Here’s a confession. I quite like Glow. There. I’ve said it. It’s blisteringly counterintuitive, fairly unreliable and trying to convince my colleagues for the past three years that e-learning is, perhaps, something they might want to try on such a system has been a challenge. So what do I like? I like the functionality – blogs, wikis, web-links, documents, discussions, and so on, are all in the same place. I like that it makes the pupils work a little; it’s real life to have to remember a password! And I like the connection to a nation of possibility. It was wonderful to have a web chat with Catherine Forde, after we had read “Fat Boy Swim” for example.
In fact, I am so happy with a system that can make our Higher Glow group look like this, and which allows for reading reviews that the whole school can access, that I am reluctant to change it. We’ve worked really hard as a school to improve the online literacy of our pupils, and have put plentiful energy into populating our Glow groups and blogs for S1 and S2. I firmly believe that e-learning improves the experience and literacy of the pupil. It keeps them organised, they can locate all the wee sheets they were given by their teachers, they can ask questions (some in the small hours), they can collaborate on essays, blog and, in the best cases, it improves the self efficacy of pupils, it sharpens their literacy and places them firmly at the heart of their learning.
However, change we must. New Glow (Glow 2? Glow as well? Glow again, but this time it’s better? Glow: The Return?) is on some horizon and we may very well buy into it. But there is another way. Recently my S4 English class (never ones to mince their words) told me that they simply found Glow too hard. They couldn’t find their way around it. After some incredulity from me, I began to think.
One of the most powerful tools for reflection for me is to remember what it was like when I did something for the first few times. Sure enough, Glow was tough to get around – and I consider myself pretty ICT literate. What must it be like for these kids? We assume that all students are great at getting around the internet. I’m not sure that’s true – they can get around Facebook and Twitter, can play the games they are interested in, but e-learning must be taught to them and must be user friendly. Running close to exams, I decided I would alter my practices, just for them. How’s that for meeting the needs of the child?

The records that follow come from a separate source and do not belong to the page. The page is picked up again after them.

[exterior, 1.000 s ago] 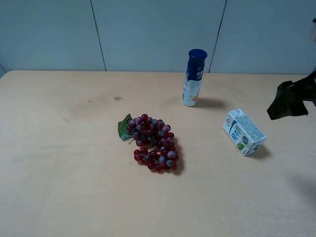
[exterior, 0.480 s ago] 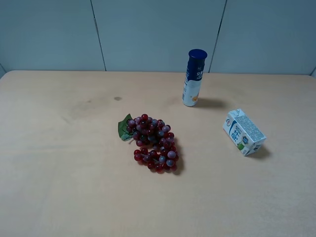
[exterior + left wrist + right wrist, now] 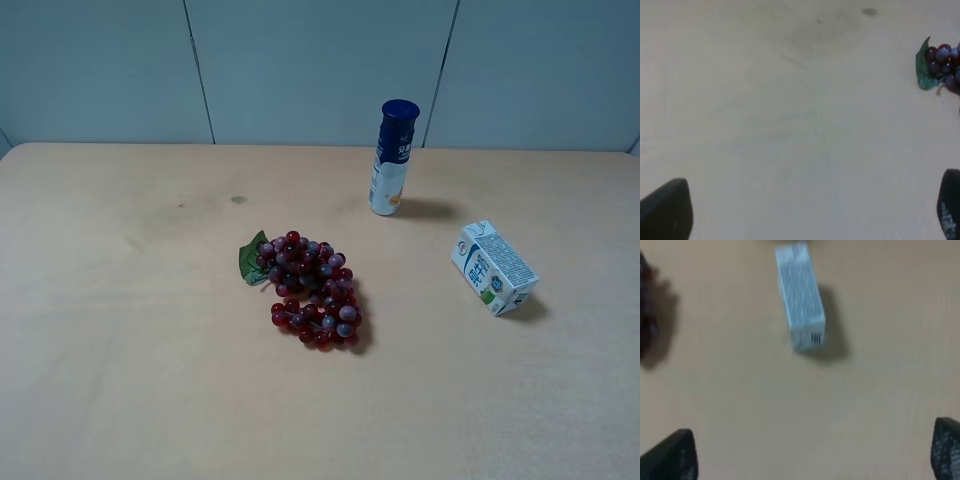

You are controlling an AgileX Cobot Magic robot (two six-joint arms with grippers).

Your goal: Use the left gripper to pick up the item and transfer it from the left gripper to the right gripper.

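Note:
The item, a small white drink carton [image 3: 494, 267] with blue and green print, lies on its side at the right of the table. It also shows in the right wrist view [image 3: 800, 297], blurred, some way ahead of my right gripper [image 3: 812, 452], whose fingertips [image 3: 670, 456] stand wide apart and empty. My left gripper [image 3: 805, 210] is open and empty over bare table at the left, with only its fingertips [image 3: 665, 212] showing. Neither arm shows in the exterior high view.
A bunch of red grapes [image 3: 310, 290] with a green leaf lies mid-table; its edge shows in the left wrist view [image 3: 939, 65]. A tall blue-capped tube [image 3: 393, 158] stands upright at the back, left of the carton. A grey wall runs behind the table.
One second ago the right arm showed at the right edge of the exterior high view; it has since withdrawn out of that view. The objects have not moved.

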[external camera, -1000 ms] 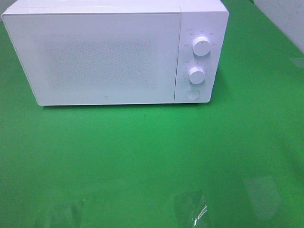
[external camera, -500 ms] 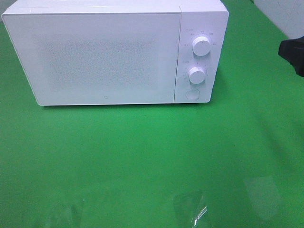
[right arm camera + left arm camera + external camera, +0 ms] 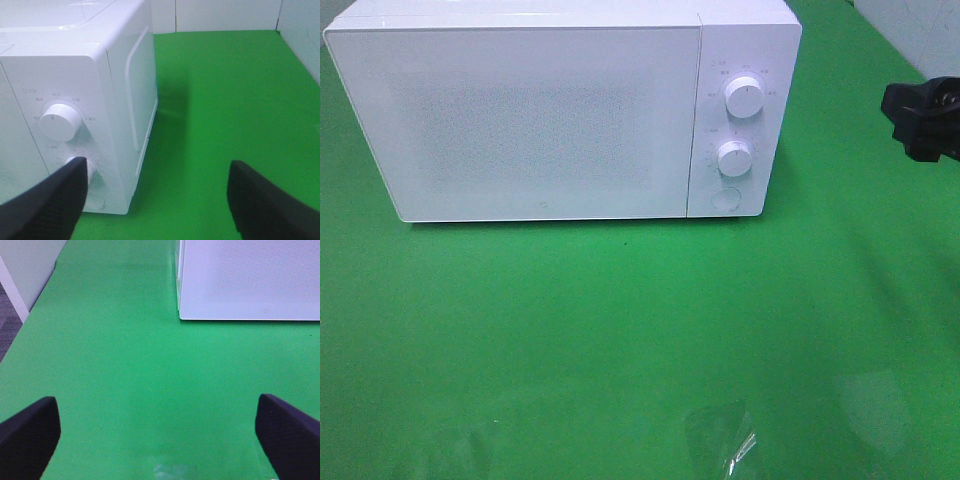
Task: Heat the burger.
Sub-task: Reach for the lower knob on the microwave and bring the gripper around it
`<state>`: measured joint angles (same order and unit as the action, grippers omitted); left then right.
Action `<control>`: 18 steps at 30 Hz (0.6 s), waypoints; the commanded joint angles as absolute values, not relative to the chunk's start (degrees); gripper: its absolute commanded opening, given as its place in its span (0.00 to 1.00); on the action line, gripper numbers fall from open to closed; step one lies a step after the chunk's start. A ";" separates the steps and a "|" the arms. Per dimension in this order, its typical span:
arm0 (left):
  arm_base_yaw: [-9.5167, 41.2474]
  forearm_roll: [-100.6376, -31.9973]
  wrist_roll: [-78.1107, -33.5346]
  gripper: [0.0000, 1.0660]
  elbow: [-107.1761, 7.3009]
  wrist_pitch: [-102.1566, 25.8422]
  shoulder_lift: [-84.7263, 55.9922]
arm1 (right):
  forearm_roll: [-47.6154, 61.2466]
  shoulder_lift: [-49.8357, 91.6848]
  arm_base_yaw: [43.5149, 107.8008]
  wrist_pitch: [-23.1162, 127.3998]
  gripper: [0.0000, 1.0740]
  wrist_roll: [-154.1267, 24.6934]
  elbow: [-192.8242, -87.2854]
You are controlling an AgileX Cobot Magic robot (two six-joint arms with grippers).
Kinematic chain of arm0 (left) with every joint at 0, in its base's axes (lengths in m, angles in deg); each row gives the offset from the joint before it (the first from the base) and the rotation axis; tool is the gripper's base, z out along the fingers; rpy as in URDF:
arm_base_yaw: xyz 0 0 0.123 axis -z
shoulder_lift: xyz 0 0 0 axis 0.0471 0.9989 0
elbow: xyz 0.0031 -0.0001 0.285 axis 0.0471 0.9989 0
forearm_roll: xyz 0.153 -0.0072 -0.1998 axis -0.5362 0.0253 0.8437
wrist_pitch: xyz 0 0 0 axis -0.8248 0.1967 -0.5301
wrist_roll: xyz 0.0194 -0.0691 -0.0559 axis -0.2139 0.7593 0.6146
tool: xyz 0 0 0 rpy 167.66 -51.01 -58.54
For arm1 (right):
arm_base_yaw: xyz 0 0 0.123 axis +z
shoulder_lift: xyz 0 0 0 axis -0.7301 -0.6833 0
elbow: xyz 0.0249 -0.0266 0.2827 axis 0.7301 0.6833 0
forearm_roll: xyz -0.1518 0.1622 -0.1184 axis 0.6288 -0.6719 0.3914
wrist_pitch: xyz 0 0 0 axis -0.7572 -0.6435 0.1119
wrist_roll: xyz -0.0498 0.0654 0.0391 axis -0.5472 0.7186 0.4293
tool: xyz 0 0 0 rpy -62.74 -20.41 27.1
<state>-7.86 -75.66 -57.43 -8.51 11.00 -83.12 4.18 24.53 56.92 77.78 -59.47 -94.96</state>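
The left gripper (image 3: 159, 435) hung over the green table (image 3: 620, 340) with its jaws spread wide and nothing between them. Ahead stood the white microwave (image 3: 540, 120), door closed. Beyond its upper knob (image 3: 744, 98), the right gripper (image 3: 160, 200) hovered, likewise spread and empty. The burger's whereabouts could not be told.

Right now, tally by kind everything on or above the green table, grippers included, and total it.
Microwave: 1
Knobs: 2, upper knob, lower knob
Round button: 1
Grippers: 2, left gripper, right gripper
Total: 6
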 commanded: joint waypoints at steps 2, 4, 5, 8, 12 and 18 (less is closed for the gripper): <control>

As luck would have it, this change coincided with Martyn Call (maths teacher, extraordinaire, Pedagoo-er, old buddy and collaborator) telling me of his experiments with Edmodo – an American based e-learning site. It seemed to him to be a vastly more intuitive platform which, although lacking in some of the functionality of Glow, was secure, allowed documents to be uploaded, allowed for e-portfolios and discussion between students and teachers. After seeing the kit for myself at the inaugural Beer Meet Borders, I decided to give it a go.
Edomdo looks like Facebook – similar colouring, fonts, and layout. That’s appealing to a class of kids who carry out a large amount of their social life on that platform and the class took to it immediately. Comforted by the familiarity, they immediately started playing – changing profile pictures, posting, looking at resources. All good. They loved that when they posted, others got email alerts. I like that idea too – it might help with homework completion. It was fun.
However, there are more complex reasons for preferring Edmodo. Glow was set up from a teacher’s (or more accurately a regional) point of view. Therefore the hierarchies of Glow favour the school, the subject, the year group. Edmodo sees learning as a student sees it. The student is top in the hierarchy. When they log on, they are the first page they see – not the page of a school, or a subject. The subjects are all listed down the left hand side. The resources are all listed down the right hand side. The pupil’s discussions, tasks, alerts, quizzes are all in the centre. Edmodo recognises what Glow failed to do. The pupil, not the teacher is at the heart of education. And surely, that’s a powerful illustration of how we should all see schools?
I don’t know whether we’ll use Edmodo as a whole school resource. I’ve begun to experiment with Twitter with my senior class and, perhaps, one size won’t ever be able to fit all. One thing is for sure. I am watching closely as Glow trundles forward and, if it doesn’t put the child right at the heart of e-learning and is straightforward to use, I hope we’ll have the courage to do what is right for our pupils.